## Work to complete
For the material that follows, return exactly the lines from the one with "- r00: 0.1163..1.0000" through the one with "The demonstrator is", both ends included.

## Provided data
+++
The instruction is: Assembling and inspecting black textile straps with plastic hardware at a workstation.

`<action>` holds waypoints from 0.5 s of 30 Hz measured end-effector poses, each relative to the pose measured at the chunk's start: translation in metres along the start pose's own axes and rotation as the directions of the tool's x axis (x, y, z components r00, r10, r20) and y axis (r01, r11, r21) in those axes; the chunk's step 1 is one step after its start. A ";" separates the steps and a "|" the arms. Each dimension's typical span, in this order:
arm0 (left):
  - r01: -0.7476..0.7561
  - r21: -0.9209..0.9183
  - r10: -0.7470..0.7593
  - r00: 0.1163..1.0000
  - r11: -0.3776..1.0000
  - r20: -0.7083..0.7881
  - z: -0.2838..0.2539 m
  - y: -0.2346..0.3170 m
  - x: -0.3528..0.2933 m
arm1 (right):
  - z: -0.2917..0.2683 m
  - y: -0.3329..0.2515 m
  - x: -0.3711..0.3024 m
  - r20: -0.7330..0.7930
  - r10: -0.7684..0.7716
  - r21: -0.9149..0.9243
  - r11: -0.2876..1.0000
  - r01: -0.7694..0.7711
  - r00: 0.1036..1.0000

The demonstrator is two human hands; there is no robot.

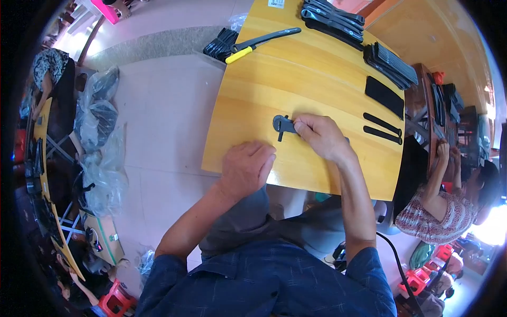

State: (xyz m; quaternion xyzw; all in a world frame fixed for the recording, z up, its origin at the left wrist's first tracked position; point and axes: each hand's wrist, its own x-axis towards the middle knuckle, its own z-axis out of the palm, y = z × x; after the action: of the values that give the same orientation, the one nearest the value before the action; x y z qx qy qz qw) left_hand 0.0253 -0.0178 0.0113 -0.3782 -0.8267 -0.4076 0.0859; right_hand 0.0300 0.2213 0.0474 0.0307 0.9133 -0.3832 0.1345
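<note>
My right hand (pixel 322 136) grips a dark grey flat handle (pixel 285 126) with a round, slotted head. The head points left above the wooden table, and the tail end peeks out beyond my palm. A short, narrow black strip (pixel 280 136) crosses the neck just behind the head; I cannot tell if it passes through. Left of the piece, my left hand (pixel 246 164) is closed at the table's near edge, its fingers curled under. Whatever those fingers hold, if anything, is hidden. Two black straps (pixel 381 128) and a wider black sleeve (pixel 384 96) lie on the right side.
On the wooden table (pixel 248 105), stacked black handles (pixel 332 21) and black sleeves (pixel 390 66) line the far right. A yellow-handled tool (pixel 264 45) lies at the far left beside bundled black straps (pixel 221 45). Another person (pixel 443 211) sits at the right; plastic bags (pixel 100 137) lie leftward.
</note>
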 end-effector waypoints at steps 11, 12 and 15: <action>0.018 -0.011 -0.018 0.999 1.000 0.028 0.002 -0.003 0.000 | 0.003 -0.006 -0.007 -0.022 -0.002 -0.018 1.000 0.002 1.000; 0.016 -0.010 -0.016 1.000 1.000 0.024 0.002 -0.002 -0.001 | 0.004 -0.007 -0.009 -0.017 0.018 -0.016 1.000 -0.018 1.000; 0.020 -0.009 -0.020 1.000 1.000 0.015 0.000 -0.001 0.000 | 0.006 -0.011 -0.010 -0.027 0.040 -0.044 0.998 -0.041 0.999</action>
State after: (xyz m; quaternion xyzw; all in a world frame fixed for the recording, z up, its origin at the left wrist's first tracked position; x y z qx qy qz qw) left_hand 0.0250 -0.0181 0.0107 -0.3735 -0.8291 -0.4095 0.0737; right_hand 0.0392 0.2103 0.0539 0.0514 0.9225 -0.3595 0.1308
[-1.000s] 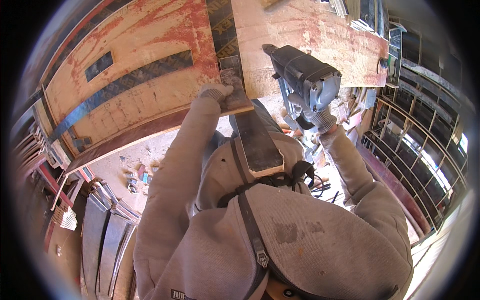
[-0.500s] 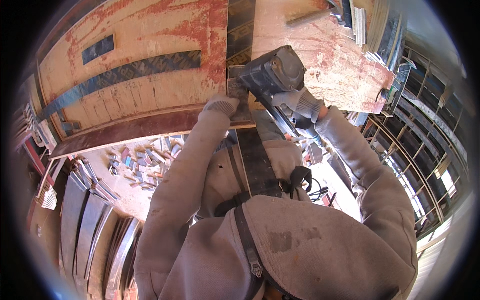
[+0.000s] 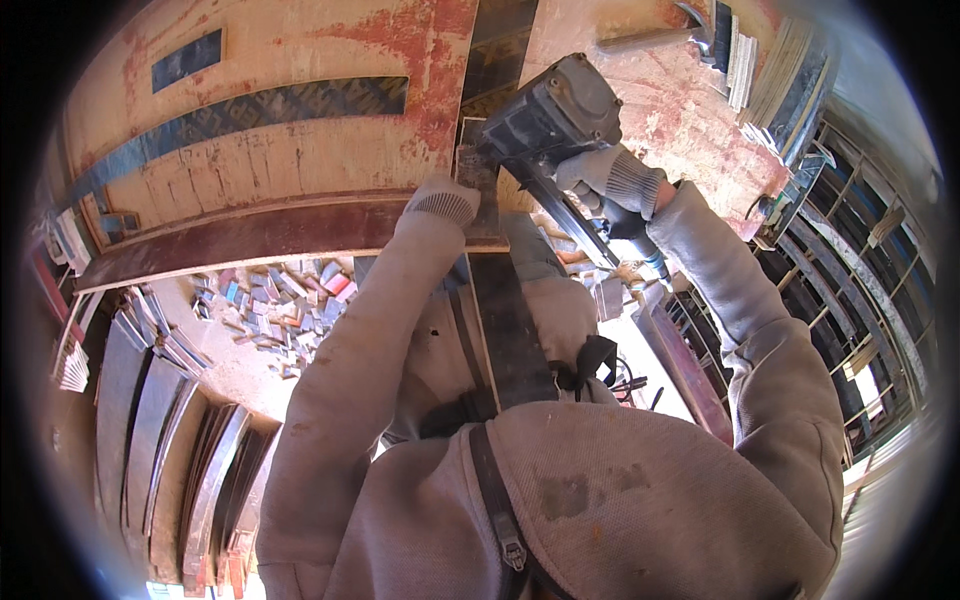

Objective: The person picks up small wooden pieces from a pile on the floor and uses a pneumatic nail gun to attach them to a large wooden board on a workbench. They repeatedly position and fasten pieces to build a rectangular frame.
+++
## Response to this exercise
  - r00: 0.1163..1.0000
  - r11: -0.3776..1.0000
  - r20: -0.7083..0.7881
  - z: -0.2838..0.2539 m
  - y: -0.2346..0.3170 m
  - x: -0.3528..0.2933 m
arm1 (right):
  - z: -0.2917..0.2683 m
  - y: -0.3329..0.2515 m
  - x: -0.3711..0.3024 m
  - r20: -0.7330..0.7930
  - r10: -0.7684..0.7716
  - r21: -0.9149..0.9243
  - r11: -0.2876..1.0000
  - r01: -0.7694..0.7711
  - r00: 0.1036..1.0000

The demonstrator is two human hands; there is no robot.

No additional lines are needed for this answer.